Peki depremlerle Mu parça parça olmaya ve dalgalar yükselmeye başladığında ne oldu?

Albay Churcward, burada, yerlilerin, zencilerin ve Mu’luların buradan Atlantis’e ve Afrikaya geçişlerini anlatır. Anakara Mu’dan ayrılanlar Kuzey Amerika’nın tam ortasından, Amazon Denizi yoluyla Atlantis, Afrika, Hindistan ve Anadolu’ya geçerek kolonileştiler.

Afrika’ya gidenler, zenciler, negroidler ve Zululardı. Kuzey Afrika’da sularla birlikte dağlar da yükselince Zulular buradan Güney Afrika’ya indiler.

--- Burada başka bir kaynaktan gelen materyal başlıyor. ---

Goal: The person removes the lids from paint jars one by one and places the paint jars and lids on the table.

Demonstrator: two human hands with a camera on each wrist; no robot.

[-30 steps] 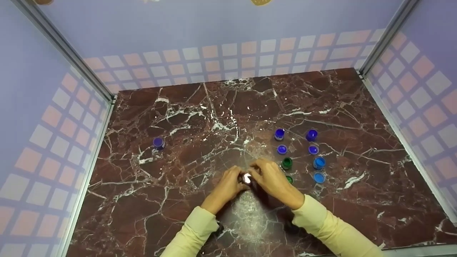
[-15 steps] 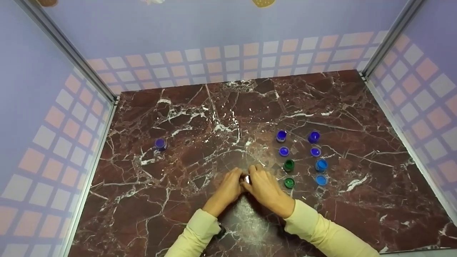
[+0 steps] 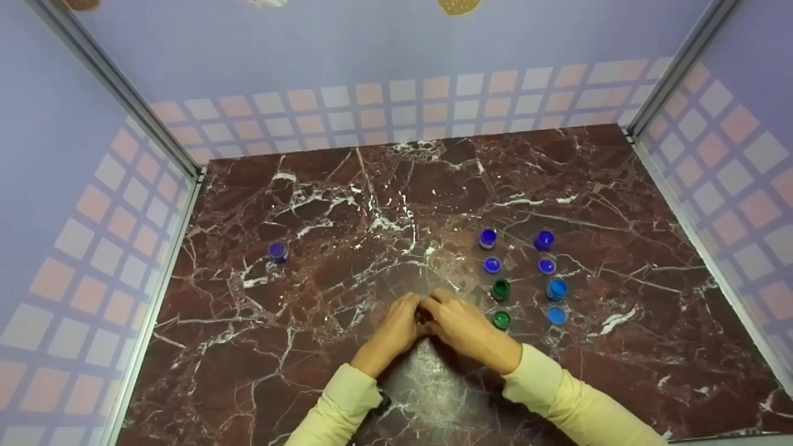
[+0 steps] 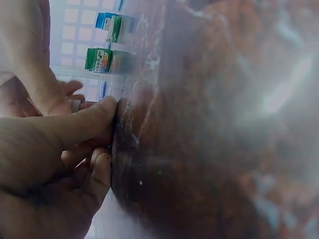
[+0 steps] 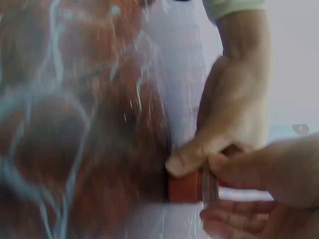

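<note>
In the head view my left hand (image 3: 396, 327) and right hand (image 3: 463, 327) meet at the table's middle, hiding most of what they hold. The right wrist view reveals a small orange-red paint jar (image 5: 184, 190) with a pale, clear-looking ring (image 5: 209, 186) at its top. Its body is gripped low, against the tabletop, by my left thumb and fingers. Around the top end, my right thumb and fingers pinch what appears to be the lid. From the left wrist, the fingers cover nearly all of the jar.
Right of the hands stand open paint jars, dark blue (image 3: 487, 239), violet-blue (image 3: 544, 241), green (image 3: 500, 290) and light blue (image 3: 557, 290). A lid lies in front of each, such as the green lid (image 3: 502, 319). A purple jar (image 3: 278, 251) stands at the left. Panels enclose the marble-patterned table (image 3: 322, 384).
The white top seen between the hands a second ago is now covered by my right hand, which has turned and closed in around it. The other jars stay put.
</note>
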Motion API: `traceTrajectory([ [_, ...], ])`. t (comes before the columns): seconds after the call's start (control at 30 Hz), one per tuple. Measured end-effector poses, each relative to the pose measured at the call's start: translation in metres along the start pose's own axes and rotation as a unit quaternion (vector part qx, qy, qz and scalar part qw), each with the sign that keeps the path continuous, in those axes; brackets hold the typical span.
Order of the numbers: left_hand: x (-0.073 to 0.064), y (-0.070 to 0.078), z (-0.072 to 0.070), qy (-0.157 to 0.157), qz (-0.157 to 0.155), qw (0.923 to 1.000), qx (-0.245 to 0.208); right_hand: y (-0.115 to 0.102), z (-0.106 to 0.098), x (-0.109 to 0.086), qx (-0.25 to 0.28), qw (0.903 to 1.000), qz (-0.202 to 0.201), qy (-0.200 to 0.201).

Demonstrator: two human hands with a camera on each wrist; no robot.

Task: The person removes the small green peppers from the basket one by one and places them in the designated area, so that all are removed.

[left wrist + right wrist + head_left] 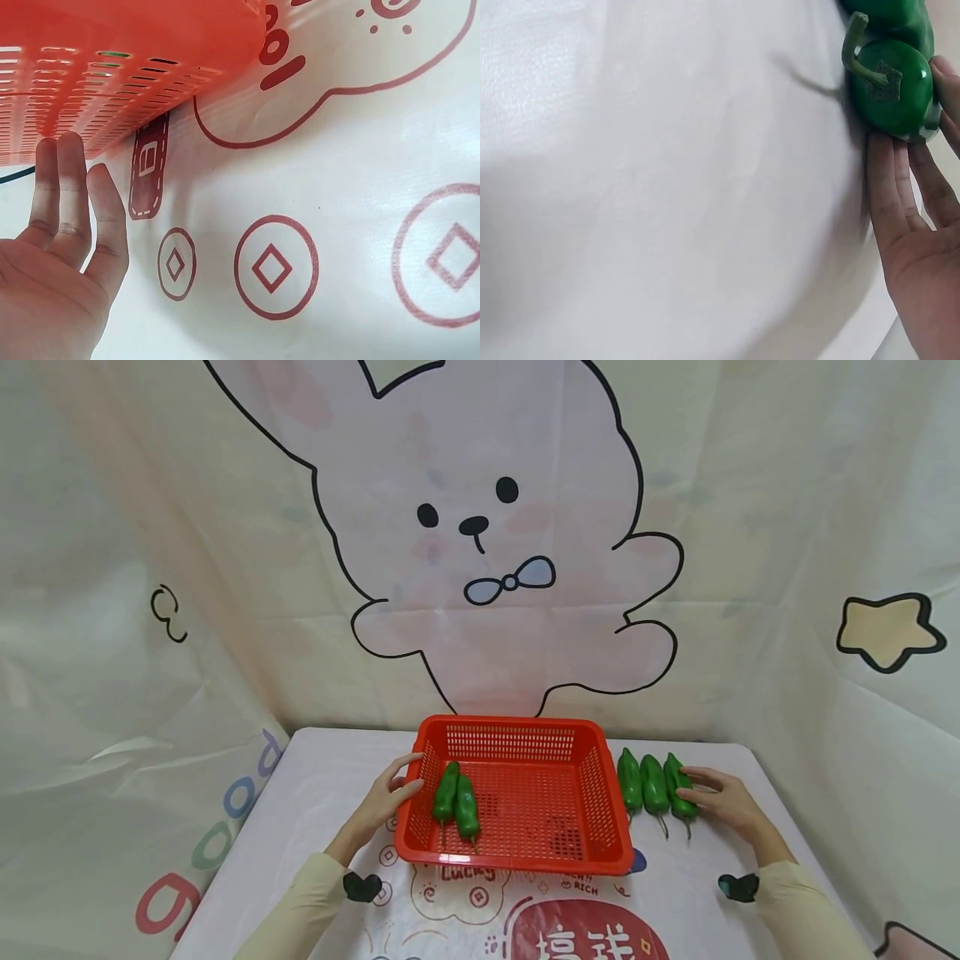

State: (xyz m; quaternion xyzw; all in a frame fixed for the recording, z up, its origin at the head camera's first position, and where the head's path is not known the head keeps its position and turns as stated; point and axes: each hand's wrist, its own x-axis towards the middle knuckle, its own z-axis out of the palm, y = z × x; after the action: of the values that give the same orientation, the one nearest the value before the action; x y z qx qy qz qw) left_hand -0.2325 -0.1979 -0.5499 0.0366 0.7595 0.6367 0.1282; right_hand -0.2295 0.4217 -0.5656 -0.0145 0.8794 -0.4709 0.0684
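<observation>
At the left rim of a red plastic basket [517, 865] is my left hand [384, 793], its thumb and forefinger over the rim. In the left wrist view, three fairly straight fingers of that left hand [64, 247] reach up to the slotted outer wall of the basket [150, 30]. My right hand [723, 802] holds the rightmost green pepper [680, 787] on the table. Seen from the right wrist, thumb and fingers of the right hand [922, 247] lie around this pepper [896, 105], its stem turned toward the camera.
Two green peppers [456, 802] lie inside the basket at its left. Between basket and right hand, two more peppers [643, 783] lie side by side. The printed white tablecloth [450, 935] covers the table; a bear-patterned curtain [480, 635] hangs behind.
</observation>
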Motion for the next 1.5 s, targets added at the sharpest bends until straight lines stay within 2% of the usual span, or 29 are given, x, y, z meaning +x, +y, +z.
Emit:
traceTrajectory([
  [0.27, -0.001, 0.000, 0.000, 0.002, 0.010, 0.9999, -0.003, -0.001, -0.001, 0.002, -0.029, 0.9995, -0.012, 0.009],
  [0.57, 0.000, -0.002, 0.000, -0.006, 0.013, 0.9999, -0.001, -0.004, -0.003, -0.005, -0.008, 0.9993, -0.024, 0.028],
  [0.73, 0.000, -0.001, 0.000, -0.002, 0.009, 1.0000, -0.001, -0.004, -0.004, -0.010, 0.012, 0.9971, -0.038, 0.065],
  [0.9, -0.001, 0.000, 0.000, 0.005, 0.013, 0.9999, -0.001, -0.006, -0.003, -0.012, 0.017, 0.9908, -0.050, 0.125],
  [1.03, -0.001, 0.001, 0.000, 0.006, 0.020, 0.9998, -0.001, -0.013, 0.000, -0.012, 0.069, 0.9825, -0.070, 0.158],
  [1.23, -0.002, 0.001, 0.000, 0.011, 0.021, 0.9997, 0.001, -0.031, 0.005, -0.013, 0.118, 0.9764, -0.086, 0.159],
  [1.5, -0.001, 0.000, 0.002, 0.020, 0.029, 0.9994, 0.006, -0.061, 0.012, -0.008, 0.199, 0.9676, -0.103, 0.116],
])
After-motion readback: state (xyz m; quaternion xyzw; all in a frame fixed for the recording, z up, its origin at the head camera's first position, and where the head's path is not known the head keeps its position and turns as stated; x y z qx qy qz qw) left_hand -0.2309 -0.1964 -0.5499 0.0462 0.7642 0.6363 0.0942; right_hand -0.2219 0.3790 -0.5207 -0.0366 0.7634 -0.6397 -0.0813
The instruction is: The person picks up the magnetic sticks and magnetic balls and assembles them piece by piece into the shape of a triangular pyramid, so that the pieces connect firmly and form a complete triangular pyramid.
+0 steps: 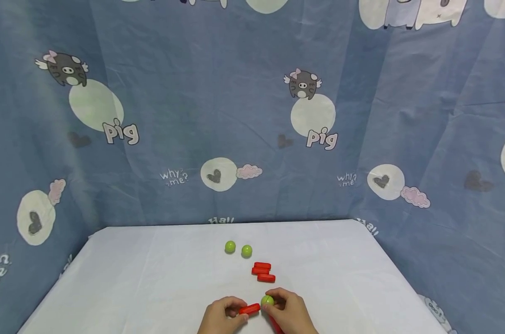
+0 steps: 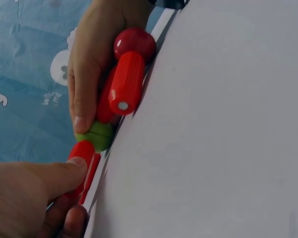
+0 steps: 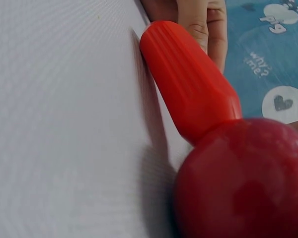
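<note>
In the head view my left hand (image 1: 224, 316) pinches a short red rod (image 1: 250, 309) between thumb and fingers. Its tip meets or nearly meets a green ball (image 1: 267, 301), which my right hand (image 1: 293, 313) pinches. The left wrist view has this held rod (image 2: 81, 152) against the green ball (image 2: 98, 137). On the ball's other side lies a red rod (image 2: 105, 99), partly hidden by the right hand. Nearer the camera, another red rod (image 2: 127, 82) with a pale round end joins a glossy red ball (image 2: 134, 43); both loom large in the right wrist view.
Three red rods (image 1: 262, 272) lie together on the white-covered table (image 1: 152, 273) beyond the hands. Farther back are two green balls (image 1: 230, 247). A blue printed curtain (image 1: 194, 111) hangs behind the table and along its sides.
</note>
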Motion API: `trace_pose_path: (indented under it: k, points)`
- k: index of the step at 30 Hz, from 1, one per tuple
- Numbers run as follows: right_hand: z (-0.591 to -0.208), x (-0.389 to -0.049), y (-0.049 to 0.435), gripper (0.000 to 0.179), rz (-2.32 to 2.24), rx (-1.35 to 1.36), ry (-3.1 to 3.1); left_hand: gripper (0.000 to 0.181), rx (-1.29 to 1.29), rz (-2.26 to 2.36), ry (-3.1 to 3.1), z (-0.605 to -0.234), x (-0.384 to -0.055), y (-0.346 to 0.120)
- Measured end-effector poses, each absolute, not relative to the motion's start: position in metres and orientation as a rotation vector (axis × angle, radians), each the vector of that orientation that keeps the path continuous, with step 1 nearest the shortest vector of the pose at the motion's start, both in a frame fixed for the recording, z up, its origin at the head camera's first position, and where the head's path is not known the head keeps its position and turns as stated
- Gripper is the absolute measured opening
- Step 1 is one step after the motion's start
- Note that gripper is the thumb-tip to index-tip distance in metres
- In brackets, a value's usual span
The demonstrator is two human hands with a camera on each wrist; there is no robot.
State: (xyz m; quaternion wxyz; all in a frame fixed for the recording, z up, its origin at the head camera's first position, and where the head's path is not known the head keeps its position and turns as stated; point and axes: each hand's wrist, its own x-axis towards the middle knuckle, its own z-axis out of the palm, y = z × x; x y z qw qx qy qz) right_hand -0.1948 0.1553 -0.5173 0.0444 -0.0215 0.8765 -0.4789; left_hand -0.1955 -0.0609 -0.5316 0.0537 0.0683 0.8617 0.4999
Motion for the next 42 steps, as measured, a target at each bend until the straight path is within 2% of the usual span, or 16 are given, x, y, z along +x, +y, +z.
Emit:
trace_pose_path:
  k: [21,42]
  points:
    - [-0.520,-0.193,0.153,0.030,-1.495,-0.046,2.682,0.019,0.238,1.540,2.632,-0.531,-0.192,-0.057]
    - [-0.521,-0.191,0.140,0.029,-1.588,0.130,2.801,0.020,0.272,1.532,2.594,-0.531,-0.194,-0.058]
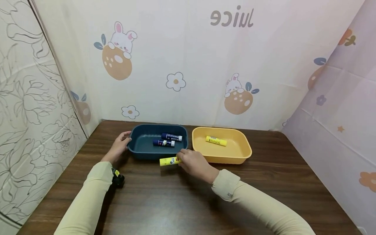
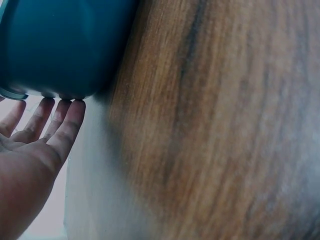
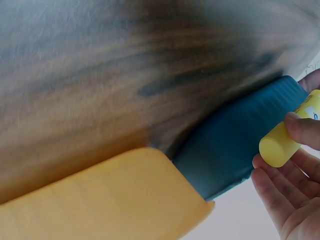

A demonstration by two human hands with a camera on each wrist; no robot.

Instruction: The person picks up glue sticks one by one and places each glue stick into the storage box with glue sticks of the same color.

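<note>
My right hand [image 1: 195, 163] pinches a yellow glue stick [image 1: 169, 161] by one end, in front of the dark blue tray [image 1: 147, 155]. In the right wrist view, the thumb lies on one side of the yellow tube [image 3: 278, 146] and fingers on the other. Two dark blue glue sticks with white ends, one [image 1: 171, 137] behind the other [image 1: 163, 143], lie in that tray. My left hand [image 1: 117, 148] is at its left end. Its fingers stretch out and their tips touch the tray wall [image 2: 65, 55] in the left wrist view.
A yellow tray [image 1: 223, 159] stands close to the right of the blue one, with a yellow glue stick [image 1: 216, 140] lying in it. Both trays sit near the back of the brown wooden table [image 1: 164, 202]. Behind them hangs a printed curtain [image 1: 199, 104].
</note>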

Atlantis ise, başlangıçta bir ada değil, Amerika’ya olduğu gibi, Avrupa ve Afrika’ya bağlı idi, Volkanik hareketlerle tümünden koptu. Bugünkü Bermuda Şeytan Üçgeni denilen yer ve Karaib Adaları Atlantis’in yüzeyde kalmış parçalarından sadece bir kısmını oluşturuyor. Yine Solon’un anlattığı gibi, Atlantis, 25 bin yıl önce uygarlığın merkeziydi ve 11.500 yıl önce sulara batmadan önce, buradan Mısır ve Tirenya’ya yayıldılar. Mısır’ı, Helenleri ve Akdeniz ülkelerini kapladılar. Poseidon, Atlantis’in kurucusu idi ve her yıl ona adanan tapınaklarda boğalar kurban ederlerdi çünkü Atlantis’e ilk yerleşenler (Mu burayı kolonileştirmeden önce) burada yaşayan Mayax’lı Mayalardı. Mayax’ta bulunan bir sfenks Kraliçe Mu’nun kocası Prens Koh’un totemi olan ölü leopar, hala Mexico City Ulusal Müzesi’ndedir. Yine Mısır’daki tapınaklarda 20 bin yıl önce yazıldığı düşünülen uzun bir Atlantis tarihi vardır. Atlantis batmadan önce buradan yola çıkan Mayalar, Aşağı Mısır’a Nil Deltası’na yerleşip Sais’teki Nil Kolonisi’ni kurdular. Hindistan’daki Nagalar da Aden Körfezi’nden başlayan Yukarı Mısır’da kolonileştiler. Hintlilerin kutsal kitabı Ramayana’da “Naakal’lar, önce Hindistan’a sonra da Babil ve Mısır’a göçüp dinlerini ve bilgilerini oraya aktardılar” yazar.

On bin yıl sonra da, Aşağı Mısır ve Yukarı Mısır arasındaki savaşla, karışıp bir imparatorluk kurdular.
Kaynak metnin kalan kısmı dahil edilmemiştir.